--- WHAT TO WORK ON ---
Write out each line of the material exactly as given, and drop the images.

--- DATASET CONTENT ---
● ● ●

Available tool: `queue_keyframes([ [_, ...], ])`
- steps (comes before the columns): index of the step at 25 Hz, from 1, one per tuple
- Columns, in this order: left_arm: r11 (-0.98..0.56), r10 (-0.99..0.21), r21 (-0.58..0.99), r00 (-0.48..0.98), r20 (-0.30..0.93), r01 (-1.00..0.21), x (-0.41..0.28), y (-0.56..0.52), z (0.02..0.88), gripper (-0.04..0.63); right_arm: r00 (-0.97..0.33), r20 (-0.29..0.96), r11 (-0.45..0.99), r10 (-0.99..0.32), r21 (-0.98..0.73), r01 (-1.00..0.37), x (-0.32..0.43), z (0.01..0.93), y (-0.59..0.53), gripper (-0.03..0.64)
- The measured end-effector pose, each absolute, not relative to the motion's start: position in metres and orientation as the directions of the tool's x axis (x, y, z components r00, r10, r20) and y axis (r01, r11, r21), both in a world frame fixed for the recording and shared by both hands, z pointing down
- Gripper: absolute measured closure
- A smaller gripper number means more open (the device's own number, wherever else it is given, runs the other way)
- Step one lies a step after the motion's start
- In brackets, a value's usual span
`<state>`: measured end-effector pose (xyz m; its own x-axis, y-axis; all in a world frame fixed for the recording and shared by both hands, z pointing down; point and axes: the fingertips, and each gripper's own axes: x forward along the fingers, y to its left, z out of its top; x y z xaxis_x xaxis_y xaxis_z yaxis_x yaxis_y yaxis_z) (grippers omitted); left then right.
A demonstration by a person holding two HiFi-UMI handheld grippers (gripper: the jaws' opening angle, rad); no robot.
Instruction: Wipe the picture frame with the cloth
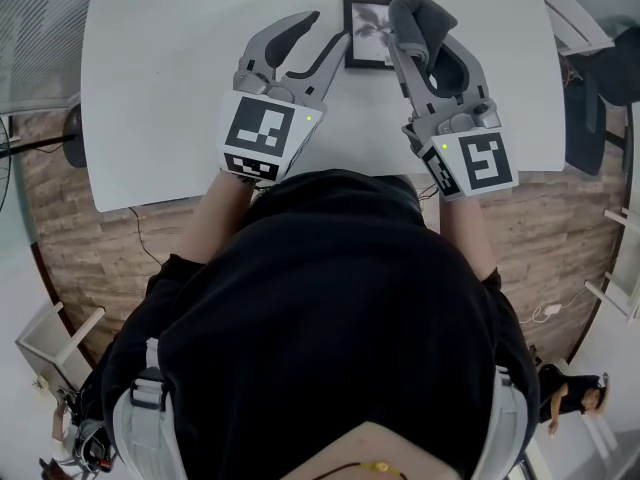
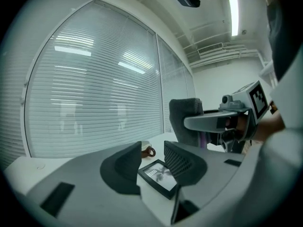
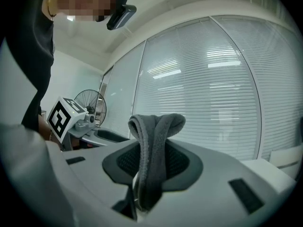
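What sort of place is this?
Probably an office or meeting room: a large white table, wide slatted blinds, and a strip light overhead.

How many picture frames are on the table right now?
1. The black picture frame lies flat near the white table's far edge. The grey cloth in the right gripper overlaps its right edge in the head view; no second frame shows.

I'm looking at what seems an office: a white table [image 1: 150,88] on wood-plank flooring [image 1: 90,258], wide windows covered by slatted blinds [image 2: 94,93], a strip ceiling light [image 2: 233,13], and a standing fan [image 3: 90,104]
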<state>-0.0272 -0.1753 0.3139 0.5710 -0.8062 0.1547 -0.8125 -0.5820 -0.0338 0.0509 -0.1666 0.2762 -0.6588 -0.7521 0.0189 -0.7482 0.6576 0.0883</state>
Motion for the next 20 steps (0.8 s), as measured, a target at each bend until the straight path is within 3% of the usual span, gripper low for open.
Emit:
queue_keyframes([
  [20, -0.582, -0.811, 0.010, 0.582, 0.068, -0.813, -0.031, -0.172, 0.288, 0.549, -0.626, -0.055, 0.619, -0.778, 0.105, -0.778, 0.062, 0.248, -0.157, 0.509],
])
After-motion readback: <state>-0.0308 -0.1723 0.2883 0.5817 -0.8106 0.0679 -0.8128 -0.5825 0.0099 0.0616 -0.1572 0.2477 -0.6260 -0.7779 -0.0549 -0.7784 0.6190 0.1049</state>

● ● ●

--- TASK ANSWER ---
Available tool: `queue_keyframes([ [_, ...], ])`
- steps (comes before the columns): index of the step at 25 Hz, from 1, one per tuple
- Columns, in this order: left_arm: r11 (-0.98..0.56), r10 (-0.99..0.21), r21 (-0.58..0.99), r00 (-0.48..0.98), r20 (-0.30..0.93), r01 (-1.00..0.21), x (-0.41..0.28), y (-0.56..0.52), z (0.02..0.88), gripper (-0.04..0.63); right_arm: r00 (-0.97..0.33), r20 (-0.29..0.96), r11 (-0.45..0.99), r10 (-0.99..0.32), r21 (-0.98..0.73), r01 (-1.00..0.37), x (-0.32..0.43), z (0.01..0.93), y (-0.59..0.53), gripper (-0.03..0.64)
- The measured end-effector pose, each absolute, not relative to the motion's start: position in metres and orientation as the directions of the tool's x axis (x, y, z components r00, r10, r20) and y axis (r01, r11, r21), both in a world frame fixed for the recording and shared by both hands, z pointing down
- Gripper: absolute measured closure
- A smaller gripper number means more open (the device's own number, wherever else it is given, runs the other way)
- Step one lies a step after the motion's start
- In brackets, a value's usual span
`<state>`: measured end-effector pose (xyz m; its own x-axis, y-axis; all in a world frame fixed for the recording and shared by both hands, z pointing down; point and axes: the fingertips, and each gripper's own axes: x forward along the fingers, y to its left, z out of its top; x y z xaxis_x xaxis_y xaxis_z yaxis_x yaxis_y yaxis_z) (grippers omitted); left then right.
A demonstration by a person holding two HiFi-UMI handheld grippers (gripper: the jaws' opening angle, rad); no robot.
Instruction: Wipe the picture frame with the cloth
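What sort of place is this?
Probably an office or meeting room: a large white table, wide slatted blinds, and a strip light overhead.

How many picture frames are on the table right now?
1. The black picture frame lies flat near the white table's far edge. The grey cloth in the right gripper overlaps its right edge in the head view; no second frame shows.

I'm looking at what seems an office: a white table [image 1: 150,88] on wood-plank flooring [image 1: 90,258], wide windows covered by slatted blinds [image 2: 94,93], a strip ceiling light [image 2: 233,13], and a standing fan [image 3: 90,104]
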<state>-0.0272 -0.1753 0.3139 0.5710 -0.8062 0.1547 -0.8125 -0.5820 -0.0338 0.0509 -0.1666 0.2762 -0.6588 -0.7521 0.0189 -0.7482 0.6576 0.0883</state>
Motion for the next 20 steps (0.8 s), as measured, a target at each bend until the straight path is within 3% of the usual span, gripper low for open.
Emit:
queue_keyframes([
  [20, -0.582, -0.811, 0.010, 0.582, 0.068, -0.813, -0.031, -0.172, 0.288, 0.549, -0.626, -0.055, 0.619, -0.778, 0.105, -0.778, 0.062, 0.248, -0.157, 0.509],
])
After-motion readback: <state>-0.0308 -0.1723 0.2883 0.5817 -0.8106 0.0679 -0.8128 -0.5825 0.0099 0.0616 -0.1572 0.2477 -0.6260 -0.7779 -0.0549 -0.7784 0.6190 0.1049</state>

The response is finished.